The days passed; week after week went down the hill—or, is it not rather, up the hill?—and out of sight; the moon kept on changelessly changing; and at length Walter was well, though rather thin and white.

Molly saw that he was beginning to brood. She saw also, as clearly as if he had opened his mind to her, what troubled him: it needed no witch to divine that! he must work: what was his work to be?

Whatever he do, if he be not called to it, a man but takes it up “at his own hand, as the devil did sinning.”

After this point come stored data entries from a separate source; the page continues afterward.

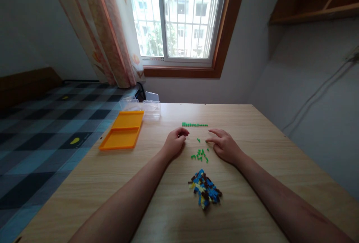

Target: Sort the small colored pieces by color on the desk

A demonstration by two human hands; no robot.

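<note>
My left hand [175,142] rests on the table with its fingers curled in. Whatever may be inside its fingers is hidden. To the right, my right hand [224,145] has its fingers stretched out and apart, with nothing seen between them. A small green piece [198,140] lies between the two hands. Nearer to me is a loose scatter of small green bricks [200,155]. Beyond my hands, several green bricks stand in a straight row [195,125], taller at its left end. Closest to me is a heap of blue, brown and yellow bricks [205,190].
An orange two-part tray [123,130] lies at the table's left. Behind it stand clear plastic boxes [152,110] with raised lids. The wooden table [269,160] meets a bed with a checked cover [42,130] on the left. A window [185,18] is ahead.
</note>
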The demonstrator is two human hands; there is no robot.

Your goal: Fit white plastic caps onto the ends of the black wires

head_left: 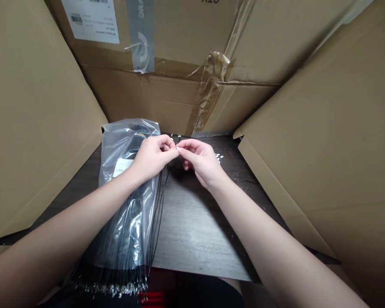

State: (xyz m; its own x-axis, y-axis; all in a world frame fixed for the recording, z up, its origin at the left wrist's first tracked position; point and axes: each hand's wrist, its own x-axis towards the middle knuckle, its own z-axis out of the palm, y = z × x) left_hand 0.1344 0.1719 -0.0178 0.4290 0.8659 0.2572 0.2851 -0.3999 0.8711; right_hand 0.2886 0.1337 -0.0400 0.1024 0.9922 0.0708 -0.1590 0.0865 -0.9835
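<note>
My left hand [155,155] and my right hand [201,160] meet fingertip to fingertip above the table. Between the right thumb and forefinger sits a small white connector [179,148]. The left thumb and forefinger are pinched at the connector's other side, and a thin black wire [167,167] hangs below them; the fingers hide its end. Under my left forearm lies a clear plastic bag [137,222] full of long black wires, with a white label [122,166]. The wires' bare metal ends [115,291] stick out past the table's near edge.
Several small white connectors [218,158] lie scattered behind my right hand, with a couple more near the back wall. Cardboard stands around the dark wooden table [192,231]: a left panel [35,107], a right panel [324,141] and a taped box [176,98] behind.
</note>
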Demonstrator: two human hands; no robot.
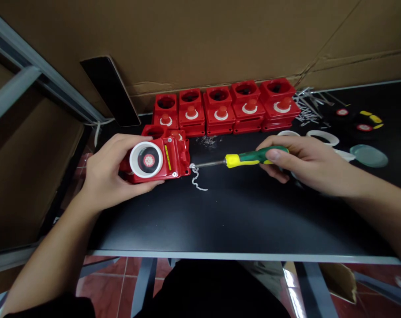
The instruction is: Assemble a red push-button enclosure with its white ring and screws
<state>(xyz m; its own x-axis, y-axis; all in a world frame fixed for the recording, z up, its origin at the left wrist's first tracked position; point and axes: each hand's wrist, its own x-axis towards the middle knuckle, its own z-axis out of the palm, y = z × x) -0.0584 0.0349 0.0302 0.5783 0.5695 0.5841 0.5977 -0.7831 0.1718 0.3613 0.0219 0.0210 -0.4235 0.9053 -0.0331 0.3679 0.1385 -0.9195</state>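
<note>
My left hand [112, 170] is closed around a red housing [174, 152] that has a white ring [133, 160] on its face and a dark disc with a red and white emblem [149, 160] inside the ring. A yellow label [167, 157] is stuck near its middle. In my right hand [301, 163] is a screwdriver [251, 158] with a green and yellow handle, its shaft pointing left. Its tip meets the housing's right lower corner, where a white curly strand [195, 179] hangs; what lies under the tip is too small to make out.
Several red housings [220, 110] stand in a row at the back, with another behind the held one. White rings [322, 138], a clear disc [369, 156], emblem discs [365, 127] and a pile of metal pieces [308, 106] lie right. A dark flat panel [110, 90] leans against the cardboard wall.
</note>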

Molly was one of the wise women of the world—and thus: thoughts grew for her first out of things, and not things out of thoughts. God’s things come out of His thoughts; our realities are God’s thoughts made manifest in things; and out of them our thoughts must come; then the things that come out of our thoughts will be real. Neither our own fancies, nor the judgments of the world, must be the ground of our theories or behavior. This, at least, was Molly’s working theory of life. She saw plainly that her business, every day, hour, moment, was to order her way as He who had sent her into being would have her order her way; doing God’s things, God’s thoughts would come to her; God’s things were better than man’s thoughts; man’s best thoughts the discovery of the thoughts hidden in God’s things? Obeying him, perhaps a day would come in which God would think directly into the mind of His child, without the intervention of things! [Footnote: It may interest some of my readers to be told that I had got thus far in preparation for this volume, when I took a book from the floor, shaken with hundreds beside from my shelves by an earthquake the same morning, and opening it—it was a life of Lavater which I had not known I possessed—found these words written by him on a card, for a friend to read after his death: “Act according to thy faith in Christ, and thy faith will soon become sight.”]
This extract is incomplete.